The Data Storage benchmark (DSB) focuses on the typical challenges faced by the storage systems. It extends the Social Network Benchmark, developed in the context of the FP7 Linked Data Benchmarking Council (LDBC) by introducing important modifications in its synthetic data generator and dataset, and by modifying and transforming its SQL queries to SPARQL. This has been carried out while preserving the benchmark’s most relevant features:

  • high insert rate with time-dependent and largely repetitive or cyclic data,
  • exploitation of structure and physical organization adapted to the key dimensions of the data,
  • bulk loading support,
  • interactive complex read queries based on the well defined choke points,
  • simple lookups,
  • concurrency and
  • high throughput.

The dataset in various sizes (called scale factors) can be downloaded from our FTP server.

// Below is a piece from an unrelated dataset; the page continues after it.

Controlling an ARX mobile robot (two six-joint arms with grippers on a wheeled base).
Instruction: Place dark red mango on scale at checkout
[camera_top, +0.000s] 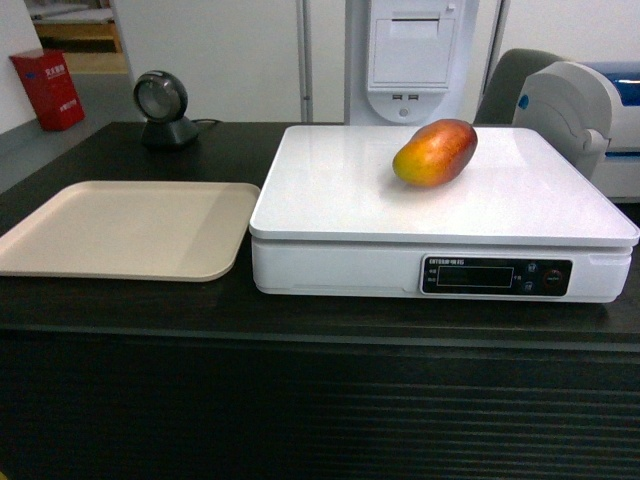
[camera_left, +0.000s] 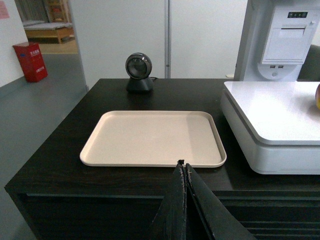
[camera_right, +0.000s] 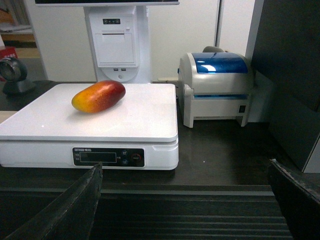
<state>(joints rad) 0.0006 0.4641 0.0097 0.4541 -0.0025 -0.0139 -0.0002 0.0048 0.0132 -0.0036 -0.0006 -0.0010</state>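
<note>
Right end effector (camera_right: 182, 200) has its fingers wide apart, holding nothing; left end effector (camera_left: 185, 200) is pressed together. I see the dark red mango (camera_top: 435, 152) resting on the scale (camera_top: 330, 200) atop the bench (camera_top: 120, 300). Placement looks complete; next I keep both arms clear.

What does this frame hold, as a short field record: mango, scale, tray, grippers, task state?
mango: dark red mango lying on its side on the scale platform, toward the back
scale: scale on the checkout, display facing the robot
tray: beige tray left of scale, nothing on it
left gripper: shut, holding nothing
right gripper: open, holding nothing
task state: mango appears placed
</note>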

The key performance indicators for the benchmarks include:

  • Time compression ratio (TCR): the ratio between real time and simulated time in which the system under test was able to answer queries in reasonable time
  • Throughput: number of queries per second
  • Bulk loading time
  • Average execution time per query type in milliseconds
  • Query failures: The number of queries with returned results that are not equal to the expected ones

All the other details about DSB v1, including the queries themselves and the choke points they are based upon, can be found in the Deliverable 5.1.1.

Versioning Benchmark

The Versioning Benchmark – SPBv aims to test the ability of versioning systems to efficiently manage evolving Linked Data datasets and queries evaluated across multiple versions of these datasets. The benchmark is based on Linked Data Benchmark Council (LDBC) Semantic Publishing Benchmark (SPB). It leverages the scenario of the BBC media organization, which makes heavy use of Linked Data Technologies, such as RDF and SPARQL.

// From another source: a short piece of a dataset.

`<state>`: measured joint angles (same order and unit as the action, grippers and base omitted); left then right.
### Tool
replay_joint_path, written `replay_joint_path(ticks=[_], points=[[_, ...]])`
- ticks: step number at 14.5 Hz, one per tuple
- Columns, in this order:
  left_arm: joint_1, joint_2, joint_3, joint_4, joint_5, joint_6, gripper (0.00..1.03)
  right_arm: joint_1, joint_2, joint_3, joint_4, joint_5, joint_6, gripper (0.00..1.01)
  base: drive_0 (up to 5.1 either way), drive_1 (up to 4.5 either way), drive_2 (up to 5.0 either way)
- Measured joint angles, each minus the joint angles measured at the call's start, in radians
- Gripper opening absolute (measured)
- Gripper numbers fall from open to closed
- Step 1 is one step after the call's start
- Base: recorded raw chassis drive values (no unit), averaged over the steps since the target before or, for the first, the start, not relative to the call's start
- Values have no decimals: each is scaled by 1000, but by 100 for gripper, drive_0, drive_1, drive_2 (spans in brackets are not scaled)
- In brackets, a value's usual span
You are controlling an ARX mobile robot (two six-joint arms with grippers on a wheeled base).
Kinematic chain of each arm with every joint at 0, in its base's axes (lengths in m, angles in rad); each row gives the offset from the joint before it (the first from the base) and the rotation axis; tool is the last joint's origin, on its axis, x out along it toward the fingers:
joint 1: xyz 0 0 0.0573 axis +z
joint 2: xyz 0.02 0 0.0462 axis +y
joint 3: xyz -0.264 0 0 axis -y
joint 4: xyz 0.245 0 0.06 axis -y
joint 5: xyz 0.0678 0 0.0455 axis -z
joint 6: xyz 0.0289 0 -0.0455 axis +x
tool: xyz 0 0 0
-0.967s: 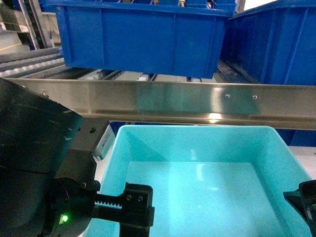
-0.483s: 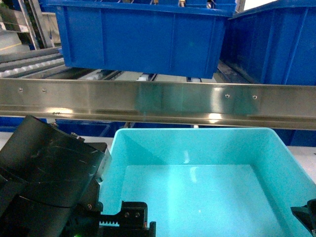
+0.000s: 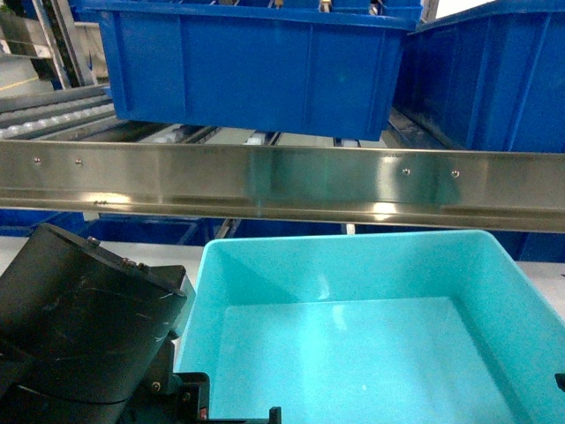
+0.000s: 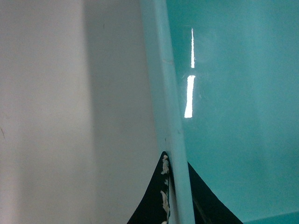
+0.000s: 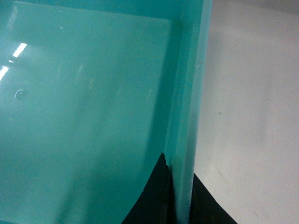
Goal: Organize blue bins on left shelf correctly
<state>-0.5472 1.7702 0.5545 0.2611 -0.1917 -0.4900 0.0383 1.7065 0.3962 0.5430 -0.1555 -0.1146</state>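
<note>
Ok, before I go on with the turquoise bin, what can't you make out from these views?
- Head view: both hands are cut off by the bottom edge; the left arm's black housing hides the table there.
- Wrist views: each hand, left hand and right hand, straddles a wall of the bin; grip firmness can't be told.
- Bin's underside: hidden everywhere.
- Shelf rail hides the lane behind it.

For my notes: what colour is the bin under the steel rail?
Light turquoise bin; head view shows it best.
</note>
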Motion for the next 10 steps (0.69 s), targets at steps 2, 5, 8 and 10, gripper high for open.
replay_joint_path(ticks=[2,5,8,10], points=[[-4,-76,-36,-22,-8,4,2,-8,-71,-53,-2,-18,35,2,0,0,0],[-19,-264,-72,-60,-33,29,2,-34,-323,-131,-50,-41,95,2,0,0,0],[-25,-439,-100,-65,-78,98,2,-34,-588,-166,-108,-48,159,2,0,0,0],[-26,-562,-110,-44,-113,157,2,-33,-738,-169,-130,-50,190,2,0,0,0]])
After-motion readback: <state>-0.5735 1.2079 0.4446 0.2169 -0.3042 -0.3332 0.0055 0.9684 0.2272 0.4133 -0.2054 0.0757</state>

SPBv uses the SPB data generator that uses ontologies and reference datasets provided by BBC, to produce sets of creative works. Creative works are metadata represented in RDF about real world events (e.g., sport events, elections, etc.). SPBv’s data generator supports the creation of arbitrarily large RDF datasets that evolve through time and mimic the characteristics of the real BBC datasets. In particular, the 1st version of SPBv, which described in details in the Deliverable 5.2.1, extends the generator of SPB in such a way that generated data is stored in different versions according to their creation date (each version constructed after adding a set of triples to the previous version). A small sample dataset is available here.

SPBv in its 1st version tests the ability of the system to answer eight different type of versioning queries, as those described in section 2.2 of Deliverable 5.2.1. These queries are specified in terms of the ontology of the Semantic Publishing Benchmark and written in SPARQL 1.1

The Key Performance Indicators for the benchmarks include:

  • Query failures: The number of queries that failed to be executed are measured. By failure we mean that the returned results are not those that expected.
  • Throughput (in queries per second): The execution rate per second for all queries.
  • Initial version ingestion speed (in triples per second): The total triples that can be loaded per second for the dataset’s initial version.
  • Applied changes speed (in triples per second): The average number of changes that can be stored by the benchmarked system per second after the loading of all new versions.
  • Storage space (in KB): This KPI measures the total storage space required to store all versions.
  • Average query execution time (in ms): The average execution time, in milliseconds for each one of the eight versioning query types.